The reasoning behind the 2009 amendment to the EU Directive was that, if the amendment had not been agreed, exporters would have had to produce separate packaging for the two separate markets. It was claimed that this would be a significant additional business cost and hence a non-tariff  barrier to trade, which would be illegal under the rules of the World Trade Organisation.  Rather than insisting on an immediate reciprocal concession from the US, the European Commission decided, as a gesture of good will, to concede the point in the hope that the US Congress would relent and allow labelling that was legal in the EU to be imported into the US. So far, however, this has not happened as it is opposed by powerful industrial interests that are influential in Congress.  The ostensible  – and illogical – basis for their opposition, is that if metric-only labelling were allowed, manufacturers would have to change their package sizes to rounded metric quantities – e.g. 500 g rather than 1 pound (454 g), and this would entail major investment in packaging machinery. Since there would obviously be no such requirement, one can only conclude that the real basis of the opposition is protectionist.

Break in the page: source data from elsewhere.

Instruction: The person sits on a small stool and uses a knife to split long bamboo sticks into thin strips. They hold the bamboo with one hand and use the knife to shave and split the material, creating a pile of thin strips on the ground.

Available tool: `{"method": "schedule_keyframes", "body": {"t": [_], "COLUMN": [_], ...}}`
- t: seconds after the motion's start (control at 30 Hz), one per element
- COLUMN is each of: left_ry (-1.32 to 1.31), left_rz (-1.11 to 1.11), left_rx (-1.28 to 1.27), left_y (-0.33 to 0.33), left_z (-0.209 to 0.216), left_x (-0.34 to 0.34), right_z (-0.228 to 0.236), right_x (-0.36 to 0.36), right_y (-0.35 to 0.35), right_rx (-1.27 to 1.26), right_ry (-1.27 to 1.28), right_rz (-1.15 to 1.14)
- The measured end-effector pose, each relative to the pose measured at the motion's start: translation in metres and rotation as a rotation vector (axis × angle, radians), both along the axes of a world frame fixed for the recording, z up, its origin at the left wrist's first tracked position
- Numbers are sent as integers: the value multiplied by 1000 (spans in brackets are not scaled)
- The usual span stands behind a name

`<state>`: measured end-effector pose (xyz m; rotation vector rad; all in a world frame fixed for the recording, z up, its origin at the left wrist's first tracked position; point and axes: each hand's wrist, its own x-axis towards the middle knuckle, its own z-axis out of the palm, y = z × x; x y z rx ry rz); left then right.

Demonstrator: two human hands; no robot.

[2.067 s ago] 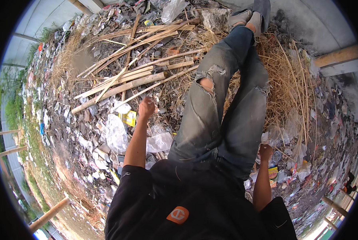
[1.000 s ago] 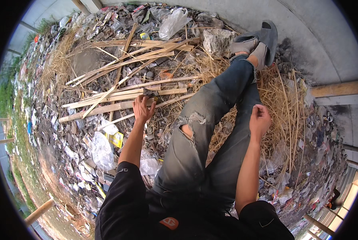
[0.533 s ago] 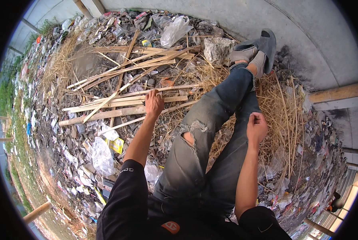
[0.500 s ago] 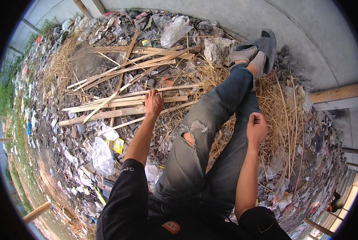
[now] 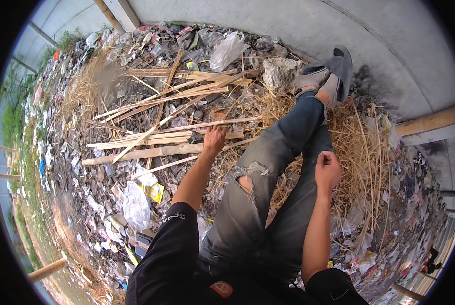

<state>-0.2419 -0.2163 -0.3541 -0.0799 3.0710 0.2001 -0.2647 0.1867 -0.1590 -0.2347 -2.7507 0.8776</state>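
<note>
My left hand (image 5: pixel 214 140) reaches over a loose pile of thin wooden strips (image 5: pixel 158 136), back of the hand up. Its fingers are bent downward and slightly apart at a short strip (image 5: pixel 234 135); the fingertips are partly hidden, and I see nothing held in them. A thicker wooden pole (image 5: pixel 151 152) lies just to the left of and below that hand. My right hand (image 5: pixel 328 172) is held above my crossed legs, fingers loosely curled in with nothing visible inside.
My outstretched legs (image 5: pixel 260 193) end in grey slippers (image 5: pixel 342 71) beside a pale rock (image 5: pixel 280 75) at a grey wall (image 5: pixel 390 56). Dry straw (image 5: pixel 362 152) lies under and beside my legs. Scattered litter, a clear plastic bag (image 5: pixel 136 206) and a whitish bag (image 5: pixel 228 51) surround the strips.
My left hand has shifted right along the strips, and its fingers have loosened from a more curled shape. My right hand stays nearly in place. The whole view has shifted slightly.
</note>
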Motion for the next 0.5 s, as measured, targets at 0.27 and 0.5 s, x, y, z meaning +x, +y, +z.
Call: {"method": "schedule_keyframes", "body": {"t": [0.27, 0.5], "left_ry": [-24, 367], "left_rz": [-22, -171], "left_rx": [-4, 111], "left_y": [-7, -25], "left_z": [-5, 57], "left_x": [10, -4], "right_z": [-5, -12], "right_x": [0, 3], "right_y": [3, 4], "right_rx": [-10, -27], "right_ry": [39, 61], "right_rz": [30, 39]}}
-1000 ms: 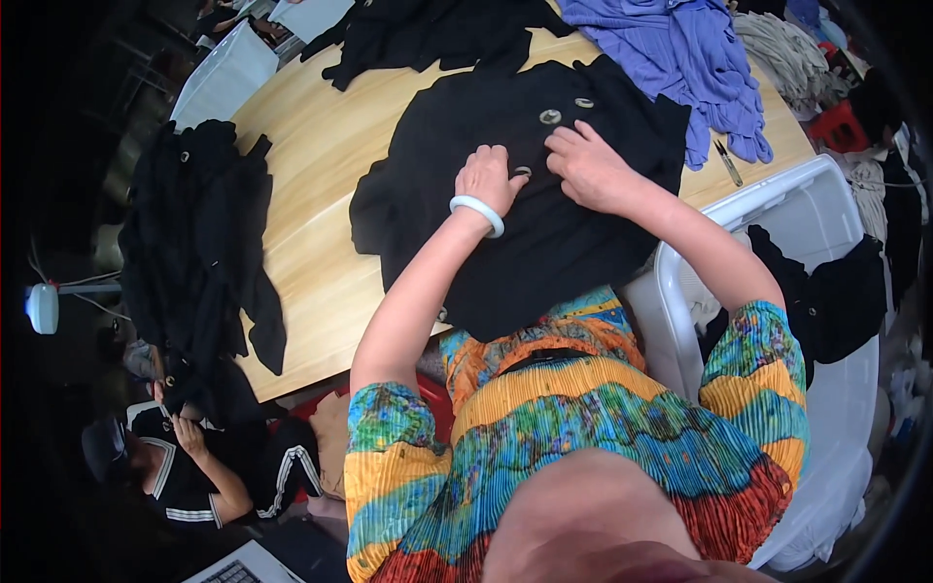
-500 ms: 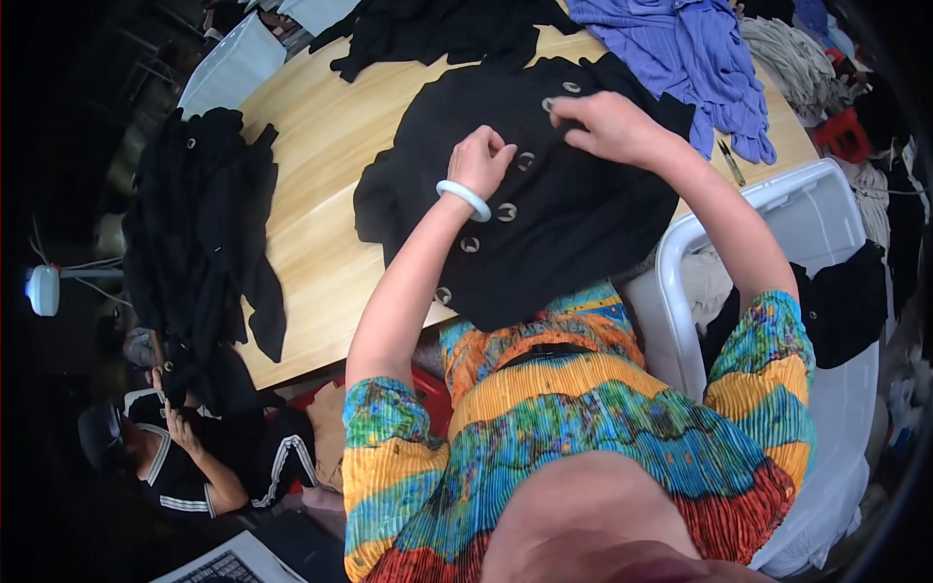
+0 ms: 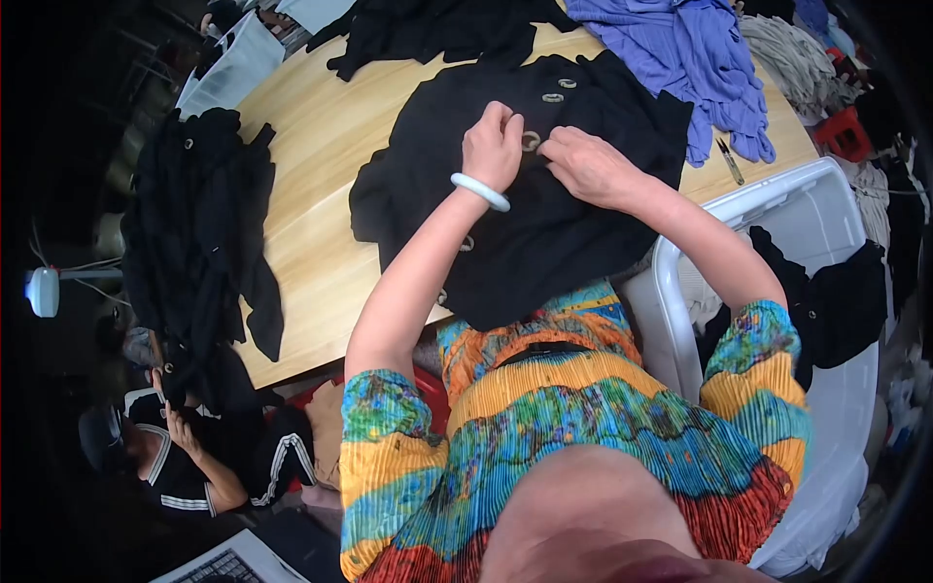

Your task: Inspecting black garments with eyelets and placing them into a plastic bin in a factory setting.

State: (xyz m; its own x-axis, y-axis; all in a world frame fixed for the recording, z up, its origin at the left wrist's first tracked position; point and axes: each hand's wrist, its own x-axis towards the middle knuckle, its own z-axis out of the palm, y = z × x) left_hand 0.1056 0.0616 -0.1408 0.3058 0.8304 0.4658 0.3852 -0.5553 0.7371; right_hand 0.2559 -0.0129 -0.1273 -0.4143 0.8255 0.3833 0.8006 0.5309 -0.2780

The significance of all this for metric advocates on both sides of the Atlantic is this.  If metric-only labelling were permitted in the US, then it would be possible for European manufacturers to dispense with supplementary indications completely.  This would be particularly beneficial in the UK, where the ubiquitous presence of imperial units is a constant drag on adapting to metric units, as well as being a reminder that the process of metrication – begun 48 years ago – is still far from completion.  In the US the increasing presence of metric-only labelling would provide an incentive for American consumers to visualise and familiarise themselves with the metric units that they may have touched on at school but have long forgotten.

There are of course many other aspects of package labelling (such as specifying chemical contents and nutritional information) that may need to be resolved in the forthcoming talks, but metric-only labelling would be an easy win that it should be possible for the parties to agree.